Last year, Velasquez was competing to become the team’s 5th starter. He pitched so well that awarding him that role right out of 2016 spring training was an easy decision for manager Pete Mackanin.
This year, Velasquez dazzled once again. Over five spring starts, the right-hander allowed just 12 hits over 19.7 innings with a 25/9 K:BB ratio. He registered a 2.75 ERA and a 1.07 WHIP, with opposing batters hitting just .171 off him.
Those nine walks, however, are still a bit too high. But the other numbers continue to reveal his dominating stuff.
Velasquez has a chance to pitch at the very top of the Phillies rotation in the next few years. Of course, his continuing command and discipline issues, and the development of other options, could force him to a high-leverage bullpen role just as easily.


Velasquez was the Houston Astros choice in the second round of the 2010 MLB Amateur Draft out of Garey High School in California.
He came to the Phillies as the lead piece in a five-player package obtained from Houston in exchange for closer Ken Giles.
Over parts of two big league seasons with the Phillies and the Astros, Velasquez has pitched in 43 games, 31 of those as starting assignments. He has allowed 179 hits over 186.2 innings with a 210/66 K:BB ratio.
A big problem last season was that he just couldn’t get economical with his pitches. Velasquez reached the 7th inning just three times in 24 starts. One of those was his final start of the year in early September. He was shut down in order to limit his workload in another lost Phillies season.
Velasquez had gone over the 100-pitch mark nine times in 2016. In nine others, he reached at least 90 pitches.


During a late spring start this year, Velasquez had struggled through a long inning. As quoted by Ryan Lawrence with The Philly Voice, pitching coach Bob McClure had a simple message for him: “Six out of 15 first-pitch strikes.”
“Through the game’s first three innings, Velasquez had faced 15 batters. He only threw a first-pitch strike to six of those batters. ~ Ryan Lawrence of The Philly Voice
That kind of performance is going to continue to limit the possibilities for Velasquez on most nights.

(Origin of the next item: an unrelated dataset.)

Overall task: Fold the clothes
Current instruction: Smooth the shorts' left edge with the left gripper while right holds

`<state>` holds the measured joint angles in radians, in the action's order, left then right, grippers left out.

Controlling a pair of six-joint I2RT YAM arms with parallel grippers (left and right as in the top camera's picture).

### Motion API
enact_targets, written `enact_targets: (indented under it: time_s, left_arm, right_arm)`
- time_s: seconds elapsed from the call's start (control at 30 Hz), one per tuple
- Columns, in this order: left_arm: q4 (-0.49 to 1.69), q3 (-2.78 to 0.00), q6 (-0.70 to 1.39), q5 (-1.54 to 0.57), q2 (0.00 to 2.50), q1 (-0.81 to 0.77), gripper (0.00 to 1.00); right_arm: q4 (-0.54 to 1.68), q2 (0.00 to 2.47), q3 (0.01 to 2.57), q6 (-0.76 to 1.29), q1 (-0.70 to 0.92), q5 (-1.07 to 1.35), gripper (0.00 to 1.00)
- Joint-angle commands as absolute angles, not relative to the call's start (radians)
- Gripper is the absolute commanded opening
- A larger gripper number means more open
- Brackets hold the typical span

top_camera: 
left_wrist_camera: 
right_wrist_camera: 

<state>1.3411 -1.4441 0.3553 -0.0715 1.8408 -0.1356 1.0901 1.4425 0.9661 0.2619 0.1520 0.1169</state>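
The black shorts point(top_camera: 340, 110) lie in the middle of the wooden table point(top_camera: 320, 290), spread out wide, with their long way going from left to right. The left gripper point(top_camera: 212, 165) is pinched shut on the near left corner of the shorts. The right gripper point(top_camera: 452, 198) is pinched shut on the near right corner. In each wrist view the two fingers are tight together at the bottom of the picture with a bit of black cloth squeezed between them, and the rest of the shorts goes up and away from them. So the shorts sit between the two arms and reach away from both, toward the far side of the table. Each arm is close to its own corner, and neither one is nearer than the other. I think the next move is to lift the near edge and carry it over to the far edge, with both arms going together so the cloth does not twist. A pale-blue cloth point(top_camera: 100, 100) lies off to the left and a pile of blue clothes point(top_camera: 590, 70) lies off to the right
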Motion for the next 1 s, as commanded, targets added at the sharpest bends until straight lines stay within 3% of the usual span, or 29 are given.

First-pitch strikes will be a key to pushing his per-game innings from five to at least six full. Getting through six most nights, with his stuff, will give the Phillies a chance to win many of his starts.
Velasquez is slotted into the four-spot in the Phillies starting pitching rotation to open this season. That gets him the honor of starting the Phillies home opener on Friday in front of a packed house at Citizens Bank Park.
This year, for the Phillies to surprise and make a run at the .500 mark, they need a more controlled Velasquez to show up most nights.


There have been whispers that perhaps Velasquez’ greatest long-term value to the Phillies will come as a closer. That remains a possibility. But that kind of talk is for another day, another season.
For now, Velasquez, who turns 25 years old in two months, will continue to pitch out of the rotation. Especially with starters Jeremy Hellickson and Clay Buchholz as short-timers, and Aaron Nola continuing to struggle physically, his place there is assured in the short-term.
If he continues to struggle with pitch counts over the next couple of seasons, and as the Phillies improve and again begin to emerge as a contender, then a decision may have to be made.
The Phils and their fans hope that Velasquez makes the improvements needed that such a decision never becomes a real consideration.